Yamani Mohamad H, Avery Robin, Mawhorter Steven D, McNeill Ann, Cook Daniel, Ratliff Norman B, Pelegrin David, Colosimo Phyllis, Kiefer Karen, Ludrosky Kristin, Hobbs Robert, Taylor David, Buda Tiffany, Yeager Michael, Young James B, Smedira Nicholas, Starling Randall C
Department of Cardiovascular Medicine, Kaufman Center for Heart Failure, Cleveland Clinic Foundation, Cleveland, OH, USA.
J Heart Lung Transplant. 2005 Nov;24(11):1766-9. doi: 10.1016/j.healun.2004.11.016.
We have previously shown that the preemptive use of cytomegalovirus (CMV) immunoglobulin (Ig) replacement (CytoGam) decreases the incidence of opportunistic infections in cardiac transplant recipients with severe hypogammaglobulinemia.
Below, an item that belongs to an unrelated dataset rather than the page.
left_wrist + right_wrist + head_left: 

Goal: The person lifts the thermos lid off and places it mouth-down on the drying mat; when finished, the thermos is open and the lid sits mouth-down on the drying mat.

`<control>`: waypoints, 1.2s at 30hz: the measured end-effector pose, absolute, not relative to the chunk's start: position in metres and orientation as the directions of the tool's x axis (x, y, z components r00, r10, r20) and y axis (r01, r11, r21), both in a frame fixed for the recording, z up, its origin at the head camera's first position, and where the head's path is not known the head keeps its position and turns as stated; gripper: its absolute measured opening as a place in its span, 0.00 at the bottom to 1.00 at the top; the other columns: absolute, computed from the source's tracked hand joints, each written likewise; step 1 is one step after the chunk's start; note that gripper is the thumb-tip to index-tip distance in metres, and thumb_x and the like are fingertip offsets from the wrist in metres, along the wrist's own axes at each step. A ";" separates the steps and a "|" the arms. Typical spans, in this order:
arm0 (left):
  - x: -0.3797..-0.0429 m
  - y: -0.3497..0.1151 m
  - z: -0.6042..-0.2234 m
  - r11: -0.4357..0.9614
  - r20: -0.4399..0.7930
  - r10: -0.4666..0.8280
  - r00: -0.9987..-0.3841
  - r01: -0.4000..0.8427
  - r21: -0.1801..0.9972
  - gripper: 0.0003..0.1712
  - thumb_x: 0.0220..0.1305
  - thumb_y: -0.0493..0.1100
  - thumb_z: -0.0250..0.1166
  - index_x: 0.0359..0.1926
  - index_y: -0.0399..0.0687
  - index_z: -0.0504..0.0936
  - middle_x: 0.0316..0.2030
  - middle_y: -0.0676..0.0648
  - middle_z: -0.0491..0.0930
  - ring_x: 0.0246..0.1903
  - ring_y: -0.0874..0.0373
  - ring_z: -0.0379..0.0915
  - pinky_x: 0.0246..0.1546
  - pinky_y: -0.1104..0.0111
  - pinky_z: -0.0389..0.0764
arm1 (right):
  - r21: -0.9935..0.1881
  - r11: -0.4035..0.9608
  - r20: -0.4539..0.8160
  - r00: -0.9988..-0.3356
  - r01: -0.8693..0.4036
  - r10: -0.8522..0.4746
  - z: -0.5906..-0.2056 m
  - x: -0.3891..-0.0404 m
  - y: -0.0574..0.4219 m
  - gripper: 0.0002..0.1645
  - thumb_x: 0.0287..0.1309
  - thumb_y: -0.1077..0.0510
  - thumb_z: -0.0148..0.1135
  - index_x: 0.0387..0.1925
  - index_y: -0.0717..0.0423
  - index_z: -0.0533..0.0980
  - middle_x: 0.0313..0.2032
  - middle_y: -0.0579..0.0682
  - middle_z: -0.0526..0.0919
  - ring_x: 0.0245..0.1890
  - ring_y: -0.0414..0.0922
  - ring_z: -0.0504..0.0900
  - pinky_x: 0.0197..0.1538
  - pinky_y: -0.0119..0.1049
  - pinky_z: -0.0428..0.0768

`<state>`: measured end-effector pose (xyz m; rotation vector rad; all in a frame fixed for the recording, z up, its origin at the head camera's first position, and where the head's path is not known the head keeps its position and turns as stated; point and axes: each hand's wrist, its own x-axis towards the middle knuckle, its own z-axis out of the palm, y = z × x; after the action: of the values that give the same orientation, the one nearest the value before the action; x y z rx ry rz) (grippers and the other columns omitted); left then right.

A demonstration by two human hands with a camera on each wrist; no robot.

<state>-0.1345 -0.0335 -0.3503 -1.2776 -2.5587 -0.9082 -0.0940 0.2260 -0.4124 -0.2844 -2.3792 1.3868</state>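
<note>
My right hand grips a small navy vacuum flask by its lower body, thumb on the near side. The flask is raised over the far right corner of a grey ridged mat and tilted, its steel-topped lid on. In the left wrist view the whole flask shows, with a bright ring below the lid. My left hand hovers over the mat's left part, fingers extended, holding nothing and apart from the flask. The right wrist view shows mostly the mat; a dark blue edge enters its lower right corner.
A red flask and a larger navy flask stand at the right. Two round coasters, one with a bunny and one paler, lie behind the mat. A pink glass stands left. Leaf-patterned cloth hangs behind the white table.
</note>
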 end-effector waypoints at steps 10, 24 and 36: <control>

However, the impact of Ig replacement in moderately hypogammaglobulinemic patients is unknown.
Periodic monitoring of the IgG levels was done in 300 heart transplant recipients. Moderate hypogammaglobulinemia (IgG, 350-500 mg/dl) developed in 56 patients (18.6%). Thirty-three patients declined randomization but agreed to have their IgG levels monitored. Twenty-three patients were randomized to placebo (n = 10) or CytoGam (n = 13) at 105 +/- 63 days after transplantation.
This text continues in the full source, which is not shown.